In order to optimize export capabilities (i.e., to allow oil shipments
to the north or south), Iraq constructed a reversible, 1.4-million bbl/d
"Strategic Pipeline" in 1975. This pipeline consists of two parallel
700,000-bbl/d lines. The North-South system allows for export of northern
Kirkuk crude from the Persian Gulf and for southern Rumaila crude's to be
shipped through Turkey. During the Gulf War, the Strategic Pipeline was
disabled after the K-3 pumping station at Haditha as well as four
additional southern pumping stations were destroyed.
In the Persian Gulf, Iraq has three tanker terminals: at Mina al-Bakr,
Khor al-Amaya, and Khor az-Zubair (which mainly handles dry goods and
minimal oil volumes). Mina al-Bakr is Iraq's largest oil terminal, with
four 400,000-bbl/d capacity berths capable of handling very large crude
carriers (VLCCs). Gulf War damage to Mina al-Bakr appears to have been
repaired in large part and the terminal currently can handle up to 1.2-1.3
million bbl/d. A full return to Mina al-Bakr's nameplate capacity
apparently would require extensive infrastructure repairs. Mina al-Bakr
also is constrained by a shortage of storage and oil processing
facilities, most of which were destroyed in the Gulf War.
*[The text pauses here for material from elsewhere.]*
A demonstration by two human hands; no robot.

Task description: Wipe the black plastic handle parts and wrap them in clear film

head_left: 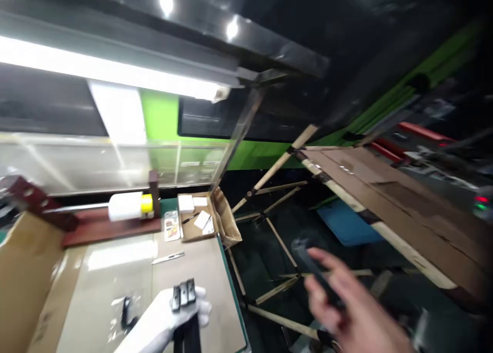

Iraq's Khor al-Amaya terminal was heavily damaged during the Iran-Iraq
War (and completely destroyed during Operation Desert Storm in 1991) and
has been out of commission since then. As of March 2001, reports indicated
that Iraq had largely completed repairing two berths at Khor al-Amaya.
Upon full completion of repairs, Iraq projects Khor al-Amaya's capacity
will rise to 1.2 million bbl/d, and will help prevent delays at Mina al-Bakr
while repairs are conducted there.
more...
Refining
Iraq's refining capacity as of January 2003 was believed to be over
417,000 bbl/d, compared to a pre-Gulf War, nameplate capacity of 700,000
bbl/d. Iraq has 10 refineries and topping units. The largest are the
150,000-bbl/d Baiji North, 140,000-bbl/d (or higher) Basra, and
100,000-bbl/d Daura plants. During the Gulf War, both Baiji in northern
Iraq as well as the refineries at Basra, Daura, and Nasiriyah were
severely damaged. Today, a lack of light-end products, low quality
gasoline, and rising pollution levels because of a lack of water treatment
facilities are some problems faced by Iraq's refining sector.
Post-sanction plans include attracting foreign investment to perform
refinery upgrades (Iraq has identified dozens of such projects) and to
build a new $1-billion, 290,000-bbl/d "Central" refinery near Babylon.
NATURAL GAS
Iraq contains 110 trillion cubic feet (Tcf) of proven natural gas
reserves, along with roughly 150 Tcf in probable reserves. About 70% of
Iraq's natural gas reserves are associated (i.e., natural gas produced in
conjunction with oil), with the rest made up of non-associated gas (20%)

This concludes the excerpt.